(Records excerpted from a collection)
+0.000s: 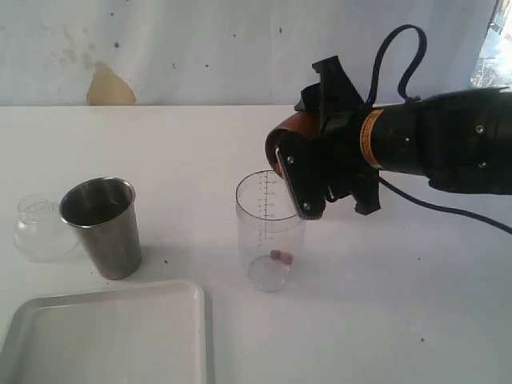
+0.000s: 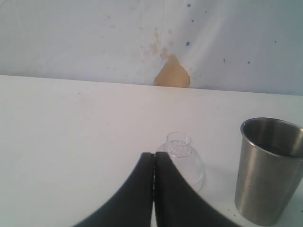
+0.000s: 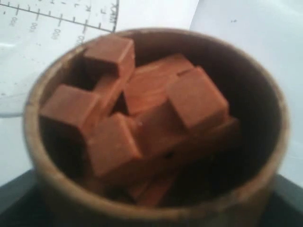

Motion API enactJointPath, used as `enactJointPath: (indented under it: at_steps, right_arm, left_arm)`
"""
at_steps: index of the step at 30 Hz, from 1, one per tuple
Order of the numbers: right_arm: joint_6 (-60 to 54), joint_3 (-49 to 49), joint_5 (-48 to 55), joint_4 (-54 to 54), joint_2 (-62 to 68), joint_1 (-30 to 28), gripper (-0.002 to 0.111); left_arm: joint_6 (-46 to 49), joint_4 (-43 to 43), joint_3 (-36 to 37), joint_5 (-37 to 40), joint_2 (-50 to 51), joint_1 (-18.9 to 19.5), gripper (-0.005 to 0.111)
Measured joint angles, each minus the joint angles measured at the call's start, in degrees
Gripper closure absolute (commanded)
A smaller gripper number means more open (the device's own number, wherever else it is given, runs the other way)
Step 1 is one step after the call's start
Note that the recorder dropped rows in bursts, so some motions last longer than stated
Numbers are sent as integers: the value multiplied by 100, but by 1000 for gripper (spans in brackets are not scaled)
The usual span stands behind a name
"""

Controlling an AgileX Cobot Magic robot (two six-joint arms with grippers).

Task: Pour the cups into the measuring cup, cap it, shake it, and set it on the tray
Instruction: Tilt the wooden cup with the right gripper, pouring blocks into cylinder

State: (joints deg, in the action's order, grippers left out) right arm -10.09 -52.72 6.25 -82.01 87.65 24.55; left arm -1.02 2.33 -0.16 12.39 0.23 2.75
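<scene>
- left gripper [image 2: 154, 163]: jaws pressed together, empty, near cap [image 1: 38, 230] by left edge of desk [image 1: 400, 304]
- steel tumbler [image 1: 102, 228] upright, just right of cap
- tray [image 1: 108, 332] at front-left corner
- measuring cup [image 1: 270, 232] upright mid-desk, small pieces [image 1: 280, 256] at bottom
- right gripper [image 1: 304, 172]: jaws wide, clamped on wooden cup [image 1: 282, 136], tipped over measuring cup rim, cubes [image 3: 142, 109] inside

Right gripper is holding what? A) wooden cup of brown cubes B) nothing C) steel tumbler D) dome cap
A: the right gripper is clamped on the wooden cup, tipped toward the measuring cup, with brown cubes inside; the steel tumbler stands apart.
</scene>
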Motion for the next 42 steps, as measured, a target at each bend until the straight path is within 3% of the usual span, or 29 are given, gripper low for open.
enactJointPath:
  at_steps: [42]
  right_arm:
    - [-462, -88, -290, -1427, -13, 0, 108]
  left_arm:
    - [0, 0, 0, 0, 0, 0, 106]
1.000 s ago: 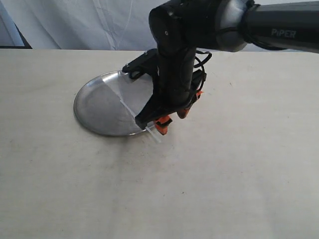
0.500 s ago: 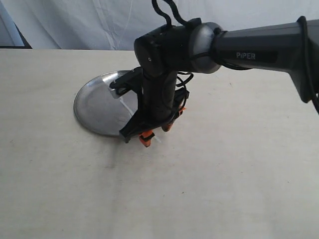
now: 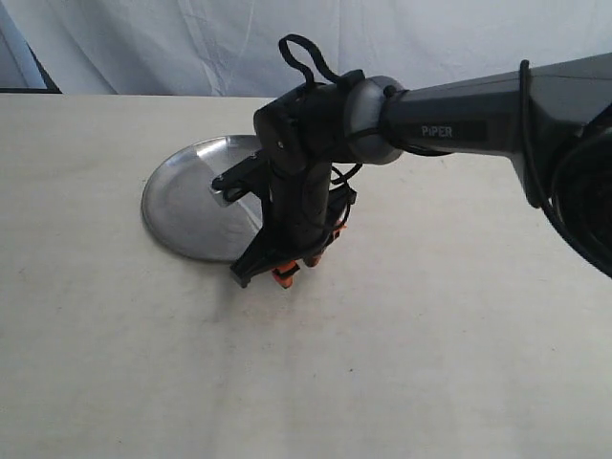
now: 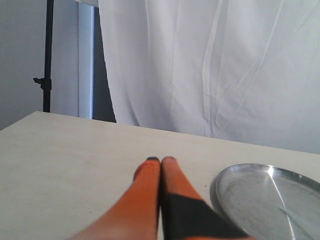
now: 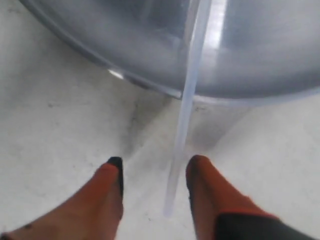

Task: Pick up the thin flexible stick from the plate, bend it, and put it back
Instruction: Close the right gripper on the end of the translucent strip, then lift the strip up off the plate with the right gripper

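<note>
The thin translucent whitish plastic stick [image 5: 186,107] runs lengthwise off the rim of the round silver-grey metal plate [image 5: 100,35] onto the pale table [image 5: 55,115], its free end inside the wide-open, still empty right gripper [image 5: 156,162], while the left gripper [image 4: 160,160] sits closed and empty, farther off.

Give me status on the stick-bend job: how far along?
Done: only the approach. The right gripper sits low at the plate rim, open, with a finger on either side of the thin flexible stick, whose end overhangs the rim. In hand: the grasp, not yet closed. Remaining: lift, bend, put back on the plate. The left gripper is shut, empty and apart from the plate.
</note>
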Robot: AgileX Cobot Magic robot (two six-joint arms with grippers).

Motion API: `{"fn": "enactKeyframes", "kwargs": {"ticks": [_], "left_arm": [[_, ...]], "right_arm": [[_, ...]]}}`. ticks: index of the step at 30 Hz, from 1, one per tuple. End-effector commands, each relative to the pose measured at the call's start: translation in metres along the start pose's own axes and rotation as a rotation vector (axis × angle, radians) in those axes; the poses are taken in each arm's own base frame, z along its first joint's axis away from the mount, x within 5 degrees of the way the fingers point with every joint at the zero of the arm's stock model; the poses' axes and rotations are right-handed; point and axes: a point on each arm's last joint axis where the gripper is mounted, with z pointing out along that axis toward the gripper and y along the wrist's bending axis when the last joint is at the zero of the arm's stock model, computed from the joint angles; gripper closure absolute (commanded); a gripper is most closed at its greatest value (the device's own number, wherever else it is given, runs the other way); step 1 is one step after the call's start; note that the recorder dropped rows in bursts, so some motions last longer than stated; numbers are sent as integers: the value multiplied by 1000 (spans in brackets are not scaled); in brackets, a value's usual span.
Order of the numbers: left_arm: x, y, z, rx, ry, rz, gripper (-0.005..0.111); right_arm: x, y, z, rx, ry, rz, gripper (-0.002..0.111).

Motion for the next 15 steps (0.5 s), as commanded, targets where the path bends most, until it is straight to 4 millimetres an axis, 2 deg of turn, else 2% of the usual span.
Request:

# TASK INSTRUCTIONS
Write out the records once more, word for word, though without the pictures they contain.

# THE ANSWER
+0.000s: 
+0.000s: 
+0.000s: 

Motion API enactJointPath, used as `enactJointPath: (indented under it: at_steps, right_arm, left_arm)`
"""
at_steps: index of the step at 30 Hz, from 1, one per tuple
Order of the numbers: right_arm: joint_6 (-60 to 54), joint_3 (-49 to 49), joint_5 (-48 to 55), joint_4 (-54 to 54), joint_2 (-62 to 68), joint_1 (-30 to 28), gripper (-0.002 to 0.111); left_arm: joint_6 (-46 to 49), joint_4 (-43 to 43), joint_3 (-36 to 37), joint_5 (-37 to 40), joint_2 (-50 to 51), joint_1 (-18.9 to 19.5), gripper (-0.005 to 0.111)
Measured joint angles, each minus the joint angles measured at the call's start, in degrees
Gripper closure absolute (commanded)
A smaller gripper number means more open (the device's own number, wherever else it is given, runs the other way)
Step 1 is one step after the call's start
Note that the recorder dropped rows in bursts, so some motions last longer than stated
Numbers are sent as integers: the value multiplied by 100, but by 1000 for gripper (spans in brackets are not scaled)
The usual span stands behind a name
"""

Controlling an AgileX Cobot Magic robot (two six-joint arms with grippers).

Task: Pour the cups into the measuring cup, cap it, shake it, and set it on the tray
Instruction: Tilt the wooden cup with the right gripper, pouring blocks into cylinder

State: (joints deg, in the action's order, grippers left out) right arm -10.09 -52.72 6.25 -82.01 87.65 24.55; left arm -1.02 2.33 -0.16 12.39 0.23 2.75
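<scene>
- left gripper [image 2: 154, 163]: jaws pressed together, empty, near cap [image 1: 38, 230] by left edge of desk [image 1: 400, 304]
- steel tumbler [image 1: 102, 228] upright, just right of cap
- tray [image 1: 108, 332] at front-left corner
- measuring cup [image 1: 270, 232] upright mid-desk, small pieces [image 1: 280, 256] at bottom
- right gripper [image 1: 304, 172]: jaws wide, clamped on wooden cup [image 1: 282, 136], tipped over measuring cup rim, cubes [image 3: 142, 109] inside

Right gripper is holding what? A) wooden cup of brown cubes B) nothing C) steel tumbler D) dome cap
A: the right gripper is clamped on the wooden cup, tipped toward the measuring cup, with brown cubes inside; the steel tumbler stands apart.
</scene>
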Motion for the next 42 steps, as measured, a target at each bend until the straight path is within 3% of the usual span, or 29 are given, gripper low for open.
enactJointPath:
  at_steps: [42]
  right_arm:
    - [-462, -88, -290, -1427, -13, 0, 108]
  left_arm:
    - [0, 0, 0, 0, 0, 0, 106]
1.000 s ago: 
0.500 s ago: 
now: 
now: 
now: 

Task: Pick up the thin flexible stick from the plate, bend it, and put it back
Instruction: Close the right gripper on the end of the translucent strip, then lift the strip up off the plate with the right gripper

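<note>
The thin translucent whitish plastic stick [image 5: 186,107] runs lengthwise off the rim of the round silver-grey metal plate [image 5: 100,35] onto the pale table [image 5: 55,115], its free end inside the wide-open, still empty right gripper [image 5: 156,162], while the left gripper [image 4: 160,160] sits closed and empty, farther off.

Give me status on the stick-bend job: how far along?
Done: only the approach. The right gripper sits low at the plate rim, open, with a finger on either side of the thin flexible stick, whose end overhangs the rim. In hand: the grasp, not yet closed. Remaining: lift, bend, put back on the plate. The left gripper is shut, empty and apart from the plate.
</note>
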Robot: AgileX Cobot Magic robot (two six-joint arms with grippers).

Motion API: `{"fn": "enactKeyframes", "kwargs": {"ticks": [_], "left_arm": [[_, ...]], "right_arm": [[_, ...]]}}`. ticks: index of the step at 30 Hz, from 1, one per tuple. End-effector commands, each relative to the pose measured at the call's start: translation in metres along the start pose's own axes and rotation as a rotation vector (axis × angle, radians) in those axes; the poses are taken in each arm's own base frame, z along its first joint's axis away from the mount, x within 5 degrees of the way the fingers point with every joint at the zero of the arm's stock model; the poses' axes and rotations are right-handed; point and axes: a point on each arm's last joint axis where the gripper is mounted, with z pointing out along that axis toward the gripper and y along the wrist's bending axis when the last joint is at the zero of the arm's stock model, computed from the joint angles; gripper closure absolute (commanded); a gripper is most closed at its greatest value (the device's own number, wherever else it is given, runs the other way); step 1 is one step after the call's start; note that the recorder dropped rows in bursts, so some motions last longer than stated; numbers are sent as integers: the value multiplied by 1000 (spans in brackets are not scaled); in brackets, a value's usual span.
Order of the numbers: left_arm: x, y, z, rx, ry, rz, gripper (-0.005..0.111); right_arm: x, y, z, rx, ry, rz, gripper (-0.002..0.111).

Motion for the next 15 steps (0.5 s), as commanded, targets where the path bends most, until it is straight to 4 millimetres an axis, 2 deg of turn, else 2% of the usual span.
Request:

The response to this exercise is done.